## Exercise objective
Only the lines from the one that contains "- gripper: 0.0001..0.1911" to the end of the material below are wanted, each duplicated exactly.

## Data provided
--------------------
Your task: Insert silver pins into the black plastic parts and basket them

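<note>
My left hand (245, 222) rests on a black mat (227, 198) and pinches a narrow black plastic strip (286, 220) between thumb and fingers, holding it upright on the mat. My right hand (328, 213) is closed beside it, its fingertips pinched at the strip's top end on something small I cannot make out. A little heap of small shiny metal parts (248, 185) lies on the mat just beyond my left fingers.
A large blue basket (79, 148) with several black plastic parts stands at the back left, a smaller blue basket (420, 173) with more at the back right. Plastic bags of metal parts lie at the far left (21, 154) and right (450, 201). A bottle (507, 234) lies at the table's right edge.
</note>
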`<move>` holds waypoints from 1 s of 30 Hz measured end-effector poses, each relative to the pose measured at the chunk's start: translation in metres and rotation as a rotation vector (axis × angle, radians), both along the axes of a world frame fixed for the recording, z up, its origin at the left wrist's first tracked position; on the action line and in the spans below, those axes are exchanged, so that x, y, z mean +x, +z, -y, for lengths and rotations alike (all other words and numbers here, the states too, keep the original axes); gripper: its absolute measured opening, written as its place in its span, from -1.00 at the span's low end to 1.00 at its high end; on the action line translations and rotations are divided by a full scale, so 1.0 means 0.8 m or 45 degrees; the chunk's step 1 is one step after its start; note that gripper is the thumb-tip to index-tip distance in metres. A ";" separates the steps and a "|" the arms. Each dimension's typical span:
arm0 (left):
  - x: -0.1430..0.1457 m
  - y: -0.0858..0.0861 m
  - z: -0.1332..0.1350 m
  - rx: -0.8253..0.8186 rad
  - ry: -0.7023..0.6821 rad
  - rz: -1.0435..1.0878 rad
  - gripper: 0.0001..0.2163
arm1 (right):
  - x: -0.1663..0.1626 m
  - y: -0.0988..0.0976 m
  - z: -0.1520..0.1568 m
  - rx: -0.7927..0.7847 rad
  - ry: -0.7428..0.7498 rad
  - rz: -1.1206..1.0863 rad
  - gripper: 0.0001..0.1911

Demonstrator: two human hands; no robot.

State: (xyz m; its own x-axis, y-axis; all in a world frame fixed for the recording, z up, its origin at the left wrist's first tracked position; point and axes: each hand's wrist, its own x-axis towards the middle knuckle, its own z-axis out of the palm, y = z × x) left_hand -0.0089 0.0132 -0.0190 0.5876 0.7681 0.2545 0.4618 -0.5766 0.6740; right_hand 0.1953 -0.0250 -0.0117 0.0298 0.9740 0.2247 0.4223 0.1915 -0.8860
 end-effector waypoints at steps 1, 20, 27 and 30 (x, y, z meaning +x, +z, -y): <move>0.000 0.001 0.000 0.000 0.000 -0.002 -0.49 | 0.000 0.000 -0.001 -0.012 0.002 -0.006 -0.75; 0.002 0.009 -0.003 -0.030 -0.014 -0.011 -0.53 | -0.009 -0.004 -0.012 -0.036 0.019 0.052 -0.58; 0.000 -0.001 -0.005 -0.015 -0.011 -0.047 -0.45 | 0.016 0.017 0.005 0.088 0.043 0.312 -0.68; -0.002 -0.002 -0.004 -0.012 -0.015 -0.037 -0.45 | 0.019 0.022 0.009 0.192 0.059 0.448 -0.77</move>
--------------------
## Answer space
  - gripper: 0.0001..0.1911

Demonstrator: two human hands; no robot.

State: (xyz m; its own x-axis, y-axis; all in a world frame fixed for the recording, z up, its origin at the left wrist's first tracked position; point and axes: each hand's wrist, its own x-axis towards the middle knuckle, its own z-axis out of the palm, y = z × x) left_hand -0.0089 0.0132 -0.0190 0.5876 0.7681 0.2545 0.4618 -0.5766 0.6740; right_hand 0.1953 -0.0250 -0.0117 0.0298 0.9740 0.2247 0.4223 0.1915 -0.8860
 end-effector waypoints at steps 1, 20, 27 and 30 (x, y, z meaning +x, +z, -y): <move>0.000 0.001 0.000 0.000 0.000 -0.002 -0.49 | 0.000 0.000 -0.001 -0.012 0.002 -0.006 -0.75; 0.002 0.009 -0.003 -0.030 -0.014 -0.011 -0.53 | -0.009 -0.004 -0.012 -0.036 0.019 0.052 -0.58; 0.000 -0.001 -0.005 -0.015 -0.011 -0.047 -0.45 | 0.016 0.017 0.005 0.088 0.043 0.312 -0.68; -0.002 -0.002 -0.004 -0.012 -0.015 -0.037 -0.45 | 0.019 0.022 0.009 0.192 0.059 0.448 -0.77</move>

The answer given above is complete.